Fous de Bassan : situation préoccupante

Pauline Phouthonnesy, GRAFFICI, Gaspésie, été 2013

La population de fous de Bassan de l’île Bonaventure semble se stabiliser cette année, mais sa situation demeure préoccupante après une forte mortalité des jeunes l’an dernier. L’espèce aurait eu de la difficulté à se nourrir.

Les études se poursuivent grâce à la présence de plusieurs chercheurs au parc national de l’Île-Bonaventure-et-du-Rocher-Percé. Selon les premières estimations, le nombre de couples de fous de Bassan resterait stable par rapport à l’an passé. En 2012, les biologistes avaient même remarqué une augmentation de la colonie qui était en déclin depuis deux ans. Il y avait plus de 51 000 couples, alors qu’en 2011, on en comptait environ 47 000.

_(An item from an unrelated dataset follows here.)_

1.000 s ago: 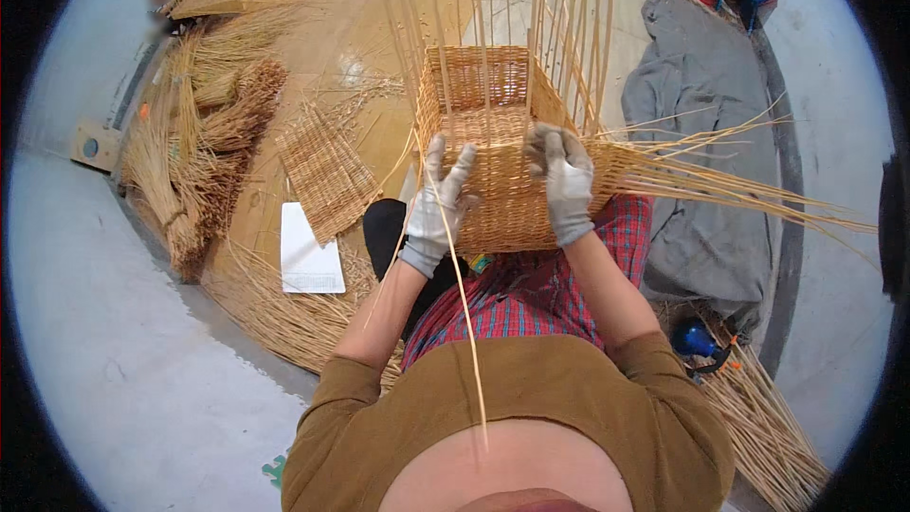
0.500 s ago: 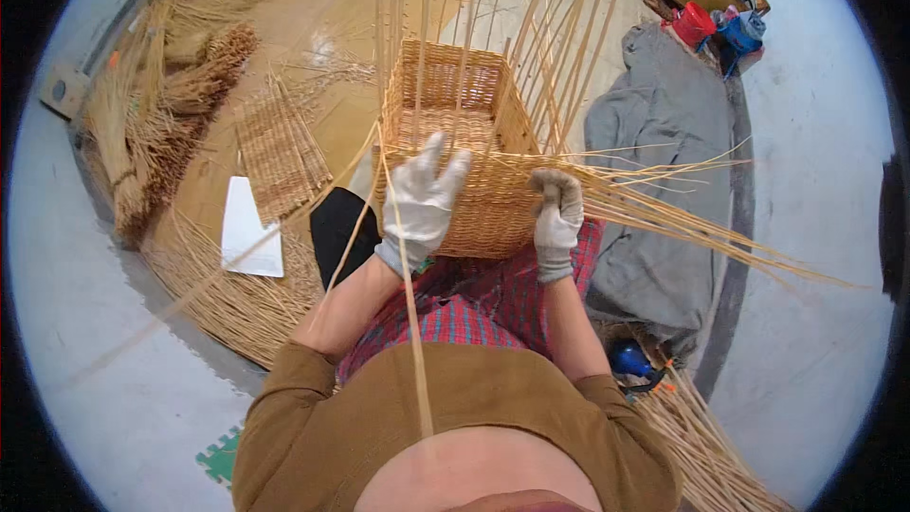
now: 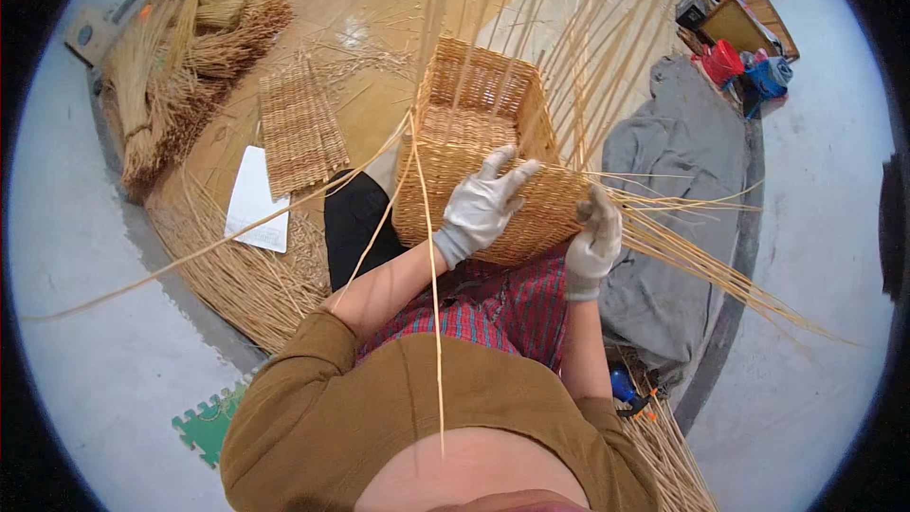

Une importante mortalité des jeunes oiseaux a néanmoins noirci le tableau l’an passé. Le biologiste Jean-François Rail du Service canadien de la faune d’Environnement Canada, région du Québec a constaté une forte baisse du succès de reproduction des fous de Bassan en 2012. « Nous comptons si les oiseaux ont réussi à pondre et combien ils arrivent à élever de jeunes jusqu’à leur envol. Nous étions autour de 30 % de succès de reproduction en moyenne, mais le taux est passé à 8 % », explique M. Rail.

De nombreux poussins étaient abandonnés au nid par leurs parents et mouraient de faim. « Les parents ont eu de la misère à trouver de la nourriture, ils partaient de plus en plus longtemps et loin, parfois les deux en même temps », constate M. Rail.

Équipés de balises GPS pendant la saison de reproduction, les oiseaux marins ont été retracés parfois à 200 km de leur colonie, à Tadoussac ou en Basse-Côte-Nord. « On a eu énormément de signalements au Saguenay et sur les rives du Saint-Laurent pour nous dire qu’il y avait beaucoup de fous de Bassan dans ces lieux il y a un an », raconte M. Rail.

Plusieurs d’entre eux ont aussi été trouvés morts en août 2012, à divers endroits dans le golfe du Saint-Laurent. Les autopsies révèlent qu’ils n’étaient atteints d’aucune maladie ou d’aucun traumatisme apparent, mais que les oiseaux étaient plutôt maigres.

 

Le maquereau

 

L’alimentation de cette espèce, pendant l’élevage des jeunes en été, est composée à 70 % de maquereau. Selon les rapports de Pêches et Océans Canada, ce poisson s’établirait plus vers le nord, obligeant le plus gros des oiseaux marins de l’Atlantique Nord à voler longtemps pour se nourrir. Selon un article scientifique que M. Rail a coécrit en 2012, la température de l’eau en été serait plus élevée que la moyenne. Les maquereaux, qui vivent en eaux plus froides, nageraient plus en profondeur. « À partir de 20 mètres, cela commence à être difficile pour les fous de Bassan », concède le biologiste.

L’abandon du nid par les parents semble se répéter dans les autres colonies, selon le spécialiste. Les pertes sont cependant plus difficiles à mesurer que sur l’île Bonaventure, la plus accessible et la seconde plus grosse colonie au monde, derrière celle de Saint-Kilda en Écosse.

 

Les pertes s’accumulent

 

Le fou de Bassan n’est pas menacé de disparition mais l’espèce avait été mise sous surveillance à la fin des années 1960. La présence du pesticide DDT, que les oiseaux mangeaient, rendait les coquilles d’œufs plus minces. Ce pesticide est aujourd’hui interdit et la population de la colonie de l’île a augmenté jusqu’en 2009. La colonie était alors à son apogée et rassemblait 59 586 couples.

Le biologiste craint que la forte mortalité des poussins en 2012 ne s’ajoute à celle des jeunes oiseaux lors du déversement de pétrole dans le golfe du Mexique, à la suite de l’explosion de la plateforme pétrolière Deepwater Horizon, survenue le 20 avril 2010. « Les reproducteurs étaient déjà partis [vers le nord], mais les jeunes qui sont morts devaient commencer à nicher l’an prochain », explique M. Rail.

« La situation évolue, nous devons comprendre les changements et travailler au niveau de la recherche », estime le directeur du parc national de l’Île-Bonaventure-et-du-Rocher-Percé, Rémi Plourde. Le taux de survie des poussins de cette année ne sera pas connu avant cet automne.